Pemerintah memang lantas menunda rencana impor. Setidaknya hingga Juni 2021 sambil menunggu data produksi. Namun, kabar impor kadung tersebar. Harga gabah di lapangan terjun bebas, meski hal itu bukan faktor penyebab tunggal. Hasil survei BPS di 2.523 titik transaksi di 27 provinsi April 2021 menunjukkan, harga gabah kering panen (GKP) di tingkat petani Rp 4.275 per kilogram (kg), terendah dibandingkan harga rata-rata bulanan sejak Mei 2016.
Harga rendah
Harga jual rendah adalah petaka bagi petani. Petaka pula bagi masa depan pangan. Kini, ketika panen dimulai dan impor dipastikan tidak ada, apakah harga jual gabah di tingkat petani terangkat? Survei BPS selama Juni 2021 memang menunjukkan, harga rata-rata GKP di tingkat petani Rp 4.546 per kg, naik 3,36 persen dibandingkan sebulan sebelumnya. Namun, harga gabah di sejumlah lokasi anjlok di bawah harga pembelian pemerintah (HPP) yang ditetapkan Rp 4.200 per kg GKP di tingkat petani.
HPP sebesar itu sejatinya sudah tak layak mengingat ongkos produksi terus naik. Menurut hitungan petani, asosiasi petani, dan sejumlah lembaga, ongkos produksi padi setidaknya telah mencapai Rp 4.200 per kg. Namun, nyatanya harga di sejumlah lokasi panen jauh lebih rendah. Dalam sebulan terakhir, laporan harga gabah di bawah HPP menyeruak di banyak daerah, sebagaimana diberitakan media-media lokal, ketika pemerintah memastikan tidak akan mengimpor beras tahun ini.
Di sejumlah kecamatan di Kabupaten Karawang, Jawa Barat, misalnya, harga gabah berkisar Rp 3.500 per kg hingga Rp 4.000 per kg GKP pada akhir Juni 2021. Di Bringin, Kabupaten Ngawi, Jawa Timur, harga GKP di tingkat petani dilaporkan Rp 3.200 per kg hingga Rp 3.600 per kg. Sementara di di Cilacap, Jawa Tengah, harga gabah berkisar Rp 3.500 per kg hingga Rp 3.800 per kg GKP.
Di Sumbawa, Nusa Tenggara Barat, petani menjerit karena harga gabah turun hingga Rp 3.800 per kg. Suara ntb.com melaporkan bahwa DPRD setempat bersurat ke Presiden RI dan meminta agar pemerintah segera melakukan intervensi agar harga gabah tidak semakin anjlok pada panen kali ini.
Segenap situasi itu sejatinya menguatkan perkiraan bahwa stok beras cukup.
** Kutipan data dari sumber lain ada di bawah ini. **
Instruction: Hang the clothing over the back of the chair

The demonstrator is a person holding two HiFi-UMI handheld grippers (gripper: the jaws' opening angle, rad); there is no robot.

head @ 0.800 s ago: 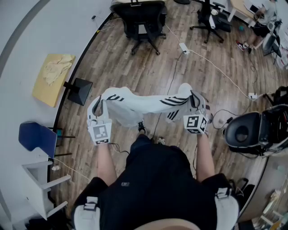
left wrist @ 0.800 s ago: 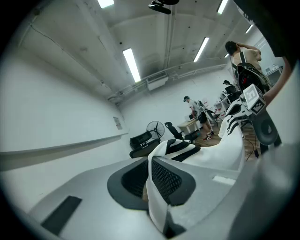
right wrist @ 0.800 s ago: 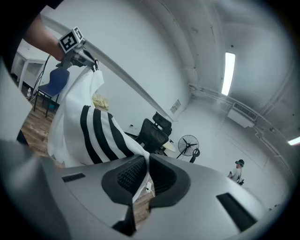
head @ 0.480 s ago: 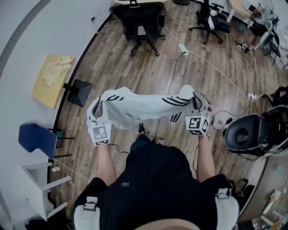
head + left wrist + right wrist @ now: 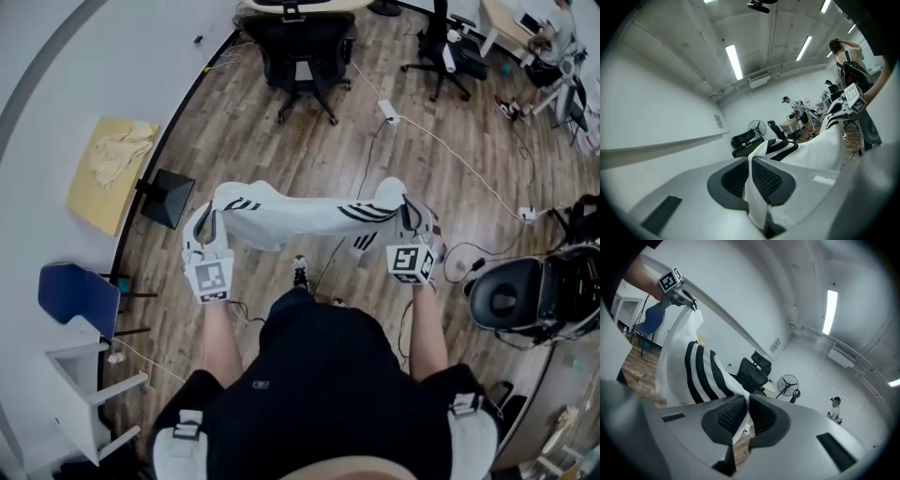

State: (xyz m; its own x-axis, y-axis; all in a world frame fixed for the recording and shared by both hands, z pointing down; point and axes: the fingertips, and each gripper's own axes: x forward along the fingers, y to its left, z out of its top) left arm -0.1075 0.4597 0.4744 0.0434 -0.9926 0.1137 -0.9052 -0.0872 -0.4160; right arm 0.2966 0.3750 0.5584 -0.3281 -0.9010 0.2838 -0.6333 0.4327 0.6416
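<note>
The left bare forearm point(image 5: 217, 330) and the right bare forearm point(image 5: 424, 326) are held out forward, level and well apart. The left grey two-jaw claw point(image 5: 204, 225) and the right grey two-jaw claw point(image 5: 410, 214) are pointed ahead, each with its jaws pressed together on an end of the white black-striped garment point(image 5: 300, 217).

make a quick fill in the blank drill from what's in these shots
1. The white garment carries black ____.
2. The left tongs and the right tongs are each ____ on the garment, holding it stretched between them.
3. The black office chair stands ahead on a ____ floor.

Missing words: stripes; shut; wooden
</note>
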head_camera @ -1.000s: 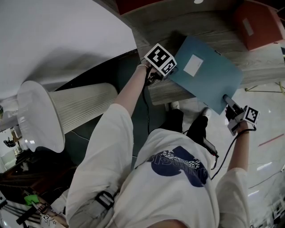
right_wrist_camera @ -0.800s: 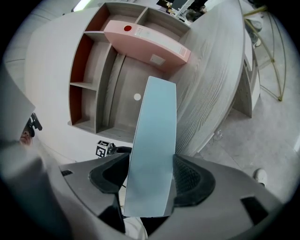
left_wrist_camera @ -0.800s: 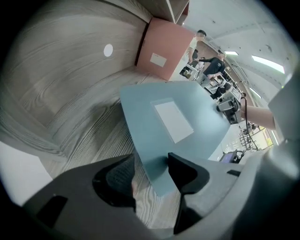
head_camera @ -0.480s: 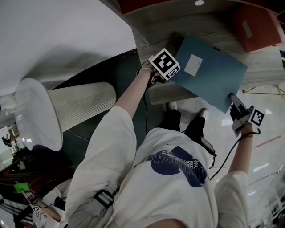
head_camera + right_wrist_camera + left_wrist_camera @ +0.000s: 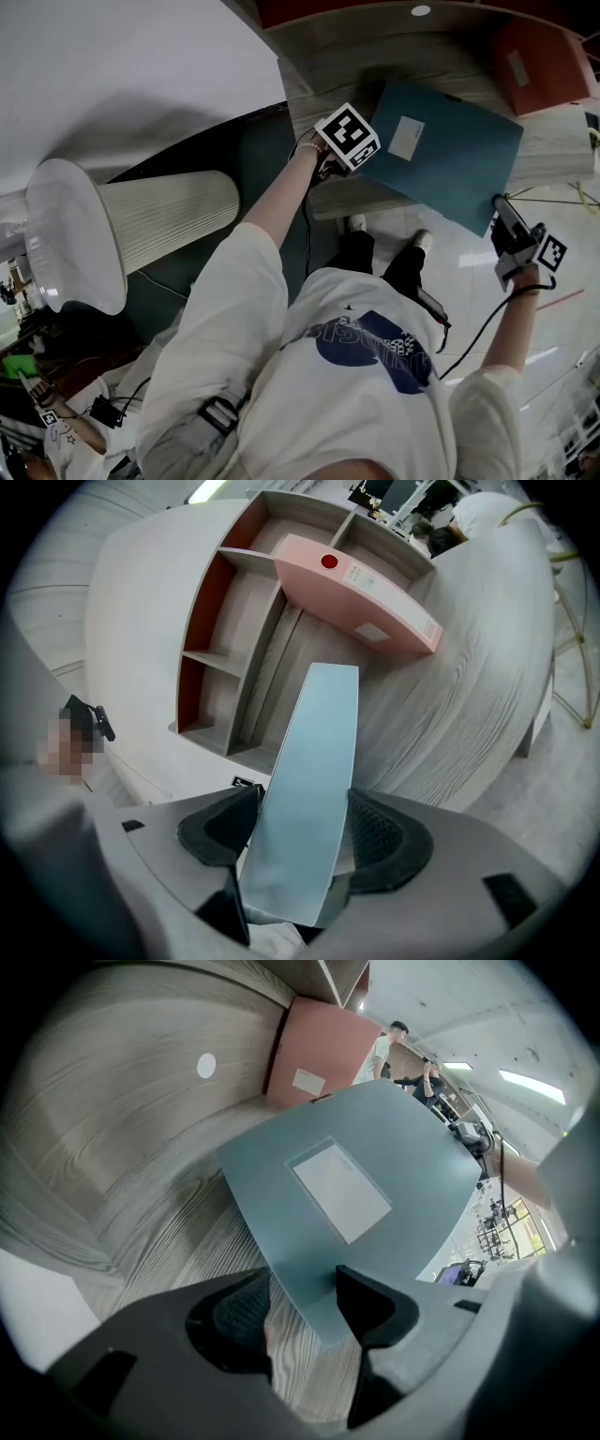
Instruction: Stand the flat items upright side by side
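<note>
Right gripper (image 5: 305, 832) jaws were clamped on the teal folder (image 5: 441, 150) at its thick edge, past the near edge of the surface (image 5: 356, 56); left gripper (image 5: 300, 1293) jaws stood apart around the opposite corner, no squeeze evident. Long axis ran gripper to gripper; right hand looked best placed to tip it upright

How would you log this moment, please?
teal folder: overhanging desk | right gripper: shut on its end | left gripper: open astride its corner

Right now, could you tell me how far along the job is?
Done: I cannot tell whether the pink file stands upright. In hand: the right claw grips the teal folder at its near end, the open left claw straddles its far corner. Left: stand it beside the pink file.
</note>
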The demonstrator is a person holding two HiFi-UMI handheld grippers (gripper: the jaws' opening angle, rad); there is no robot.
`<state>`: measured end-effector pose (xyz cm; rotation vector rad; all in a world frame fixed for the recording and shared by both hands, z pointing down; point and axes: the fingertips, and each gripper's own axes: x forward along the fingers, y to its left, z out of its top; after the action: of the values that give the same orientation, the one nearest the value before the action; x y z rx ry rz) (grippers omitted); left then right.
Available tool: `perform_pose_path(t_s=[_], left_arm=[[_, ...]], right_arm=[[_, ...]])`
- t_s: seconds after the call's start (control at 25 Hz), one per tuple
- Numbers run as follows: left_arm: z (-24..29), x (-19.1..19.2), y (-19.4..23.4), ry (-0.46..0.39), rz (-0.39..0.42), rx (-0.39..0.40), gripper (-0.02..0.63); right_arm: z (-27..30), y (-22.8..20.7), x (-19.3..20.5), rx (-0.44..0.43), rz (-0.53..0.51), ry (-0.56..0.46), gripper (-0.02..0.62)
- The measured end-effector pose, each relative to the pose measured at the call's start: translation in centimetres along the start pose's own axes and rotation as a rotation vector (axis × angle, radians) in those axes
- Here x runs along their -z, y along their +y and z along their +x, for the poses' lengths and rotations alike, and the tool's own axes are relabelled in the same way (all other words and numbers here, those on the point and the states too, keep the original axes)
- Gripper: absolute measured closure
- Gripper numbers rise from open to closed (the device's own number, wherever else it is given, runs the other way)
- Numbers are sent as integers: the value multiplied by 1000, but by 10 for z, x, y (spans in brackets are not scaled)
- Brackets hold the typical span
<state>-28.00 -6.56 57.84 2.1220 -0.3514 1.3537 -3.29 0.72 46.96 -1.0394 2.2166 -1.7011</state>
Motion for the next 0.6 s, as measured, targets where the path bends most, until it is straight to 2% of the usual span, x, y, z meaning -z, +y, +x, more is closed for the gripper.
perform_pose_path(t_s=[0.16, 0.48, 0.6], left_arm=[[-1, -1, 0, -10, -9, -1, 383], [-1, -4, -1, -25, -20, -1, 383], [-2, -4, 2, -30, -29, -1, 383]], right_arm=[[1, 22, -12, -55, -28, -3, 310], [8, 51, -30, -103, -87, 28, 311], [13, 63, -36, -118, -103, 37, 347]])
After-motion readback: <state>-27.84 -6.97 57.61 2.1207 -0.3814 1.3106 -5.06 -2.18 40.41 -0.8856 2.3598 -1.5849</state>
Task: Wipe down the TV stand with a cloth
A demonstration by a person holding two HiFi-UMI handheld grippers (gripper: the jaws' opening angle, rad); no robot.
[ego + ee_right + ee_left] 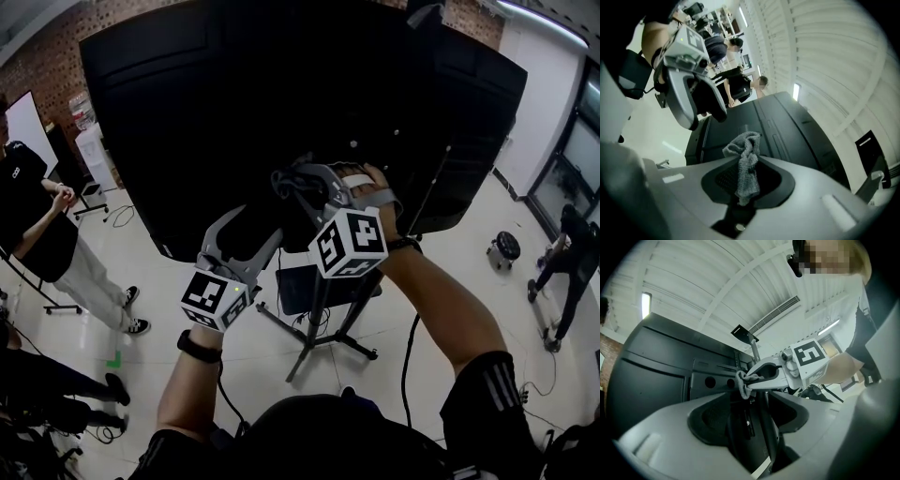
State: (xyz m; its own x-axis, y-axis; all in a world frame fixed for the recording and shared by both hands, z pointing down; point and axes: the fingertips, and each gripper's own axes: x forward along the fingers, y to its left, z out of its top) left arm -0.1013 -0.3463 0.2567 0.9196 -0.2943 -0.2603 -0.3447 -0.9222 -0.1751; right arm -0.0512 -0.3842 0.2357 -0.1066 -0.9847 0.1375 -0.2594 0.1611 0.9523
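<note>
The TV's black back [234, 112] fills the upper head view, on a black stand [319, 314] with splayed legs. My right gripper [291, 180] is raised against the TV's back panel and is shut on a grey cloth [284, 178]. In the right gripper view the cloth [746, 164] hangs bunched from between the jaws of that gripper [746, 185]. My left gripper [242, 239] is held just below and left of it, open. In its own view the left gripper [752, 401] has a black upright part [750, 437] between its spread jaws, and the right gripper [749, 379] with the cloth [742, 384] shows ahead.
A person in black [37, 220] stands at the left by a whiteboard [26, 127]. Another person [567, 253] bends at the far right near a round stool [504, 247]. Cables [408, 356] trail over the pale floor by the stand's legs.
</note>
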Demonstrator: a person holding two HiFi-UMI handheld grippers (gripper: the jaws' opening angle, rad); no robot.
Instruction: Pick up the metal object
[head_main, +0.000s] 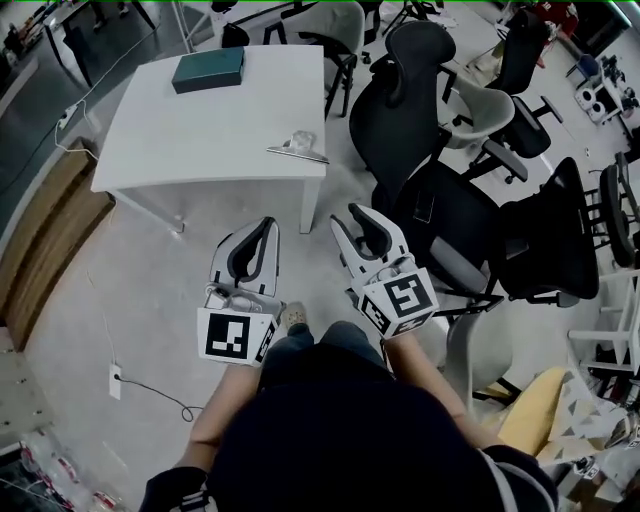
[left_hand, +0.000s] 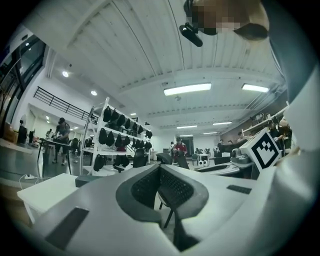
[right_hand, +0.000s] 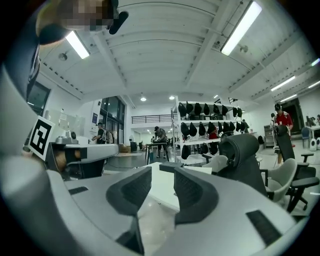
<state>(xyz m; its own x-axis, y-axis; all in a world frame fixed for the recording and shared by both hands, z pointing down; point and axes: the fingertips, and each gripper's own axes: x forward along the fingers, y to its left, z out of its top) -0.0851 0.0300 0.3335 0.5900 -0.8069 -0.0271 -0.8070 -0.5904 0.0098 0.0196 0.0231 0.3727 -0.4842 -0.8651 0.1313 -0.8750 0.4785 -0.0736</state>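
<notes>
The metal object (head_main: 297, 152), a flat silvery clip-like piece with something clear and crumpled on it, lies at the front right corner of the white table (head_main: 200, 130). Both grippers are held over the floor, short of that corner. My left gripper (head_main: 268, 222) points up toward the table with its pads (left_hand: 172, 187) pressed together and nothing between them. My right gripper (head_main: 348, 218) stands to its right, open, with a clear gap between its pads (right_hand: 192, 192) and nothing in it. The right gripper view shows the table top (right_hand: 162, 192) ahead.
A teal box (head_main: 208, 70) rests at the table's far side. Several dark office chairs (head_main: 420, 110) crowd close on the right. A wooden platform (head_main: 45, 220) lies at the left, with a cable and a socket (head_main: 116, 380) on the floor.
</notes>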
Proyeksi BPS bahwa produksi beras tahun ini akan lebih tinggi dibandingkan tahun lalu bisa jadi terbukti. Namun, ada problem krusial yang tidak kunjung diselesaikan hingga kini, terutama soal stabilisasi harga dan jaminan penyerapan produksi dalam negeri.
Fungsi stabilisasi makin tidak kokoh seiring perubahan mekanisme penyaluran bantuan pangan dari natura ke transfer tunai. Bulog kehilangan 2,5-3,4 juta ton pasar (captive market) beras per tahun seiring perubahan itu. Segenap dampaknya berulang merugikan petani. Terutama terkait instrumen stabilisasi yang semakin loyo.
Kini, di tengah kabar baik penundaan impor, petani tidak benar-benar sedang baik.